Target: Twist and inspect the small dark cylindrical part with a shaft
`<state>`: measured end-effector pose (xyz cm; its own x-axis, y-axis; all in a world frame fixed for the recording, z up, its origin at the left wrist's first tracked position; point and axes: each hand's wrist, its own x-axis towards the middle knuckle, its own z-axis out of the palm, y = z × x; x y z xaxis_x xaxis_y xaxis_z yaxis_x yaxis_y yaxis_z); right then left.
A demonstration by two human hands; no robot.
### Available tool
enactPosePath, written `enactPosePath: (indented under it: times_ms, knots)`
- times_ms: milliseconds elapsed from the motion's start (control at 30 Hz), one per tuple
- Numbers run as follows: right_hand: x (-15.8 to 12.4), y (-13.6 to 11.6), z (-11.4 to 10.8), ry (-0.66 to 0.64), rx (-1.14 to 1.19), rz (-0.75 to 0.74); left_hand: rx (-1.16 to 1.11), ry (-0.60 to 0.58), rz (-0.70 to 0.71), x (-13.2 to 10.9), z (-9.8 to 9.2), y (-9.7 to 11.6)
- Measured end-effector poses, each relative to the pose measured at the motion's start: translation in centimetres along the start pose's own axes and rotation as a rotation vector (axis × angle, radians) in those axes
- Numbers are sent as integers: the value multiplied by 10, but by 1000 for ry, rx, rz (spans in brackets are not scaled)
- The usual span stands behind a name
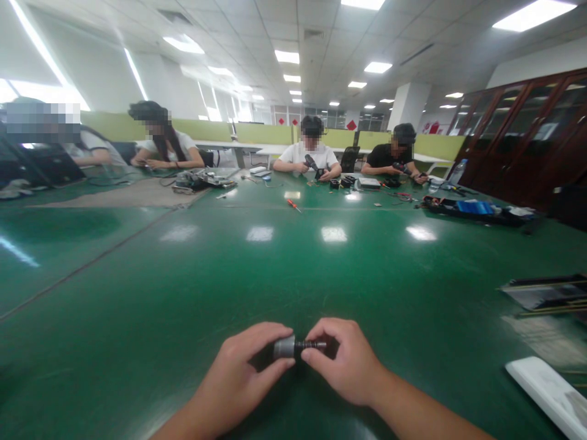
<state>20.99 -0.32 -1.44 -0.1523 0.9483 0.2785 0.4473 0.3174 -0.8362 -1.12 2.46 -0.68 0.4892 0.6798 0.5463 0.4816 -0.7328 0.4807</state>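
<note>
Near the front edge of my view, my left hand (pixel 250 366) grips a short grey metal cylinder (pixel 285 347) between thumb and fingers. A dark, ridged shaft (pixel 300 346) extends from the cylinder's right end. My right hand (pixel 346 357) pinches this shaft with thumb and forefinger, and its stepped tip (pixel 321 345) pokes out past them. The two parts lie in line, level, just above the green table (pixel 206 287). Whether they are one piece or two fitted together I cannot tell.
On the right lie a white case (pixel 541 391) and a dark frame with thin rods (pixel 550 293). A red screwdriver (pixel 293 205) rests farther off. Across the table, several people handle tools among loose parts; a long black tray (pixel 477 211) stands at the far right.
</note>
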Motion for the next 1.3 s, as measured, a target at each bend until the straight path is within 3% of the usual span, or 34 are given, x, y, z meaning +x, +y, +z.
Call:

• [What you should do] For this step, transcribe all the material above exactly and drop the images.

• [Exercise result]
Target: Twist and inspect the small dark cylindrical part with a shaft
`<state>`: measured end-effector pose (xyz cm; its own x-axis, y-axis; all in a world frame fixed for the recording, z up, its origin at the left wrist's first tracked position; point and axes: each hand's wrist, its own x-axis towards the middle knuckle, its own z-axis out of the palm, y = z × x; x y z xaxis_x xaxis_y xaxis_z yaxis_x yaxis_y yaxis_z); right then left.
A demonstration by two human hands; no robot.
### Available tool
enactPosePath, written `enactPosePath: (indented under it: times_ms, knots)`
- times_ms: milliseconds elapsed from the motion's start (control at 30 Hz), one per tuple
- Numbers run as follows: right_hand: x (-15.8 to 12.4), y (-13.6 to 11.6), z (-11.4 to 10.8), ry (-0.66 to 0.64), rx (-1.14 to 1.19), rz (-0.75 to 0.74); left_hand: rx (-1.16 to 1.11), ry (-0.60 to 0.58), rz (-0.70 to 0.71), x (-13.2 to 10.9), z (-9.8 to 9.2), y (-9.7 to 11.6)
- Measured end-effector poses, each relative to the pose measured at the motion's start: translation in centimetres along the start pose's own axes and rotation as a rotation vector (axis × angle, radians) in those axes
- Numbers are sent as integers: the value multiplied by 10, but by 1000 for ry, rx, rz (spans in brackets are not scaled)
- The usual span stands behind a name
<state>20.99 -0.32 -1.44 -0.1523 0.9483 0.2785 0.4473 0.3174 -0.8362 -1.12 2.46 -0.68 0.4892 0.6798 0.5463 0.4816 -0.7328 0.4807</state>
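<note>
Near the front edge of my view, my left hand (pixel 250 366) grips a short grey metal cylinder (pixel 285 347) between thumb and fingers. A dark, ridged shaft (pixel 300 346) extends from the cylinder's right end. My right hand (pixel 346 357) pinches this shaft with thumb and forefinger, and its stepped tip (pixel 321 345) pokes out past them. The two parts lie in line, level, just above the green table (pixel 206 287). Whether they are one piece or two fitted together I cannot tell.
On the right lie a white case (pixel 541 391) and a dark frame with thin rods (pixel 550 293). A red screwdriver (pixel 293 205) rests farther off. Across the table, several people handle tools among loose parts; a long black tray (pixel 477 211) stands at the far right.
</note>
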Motion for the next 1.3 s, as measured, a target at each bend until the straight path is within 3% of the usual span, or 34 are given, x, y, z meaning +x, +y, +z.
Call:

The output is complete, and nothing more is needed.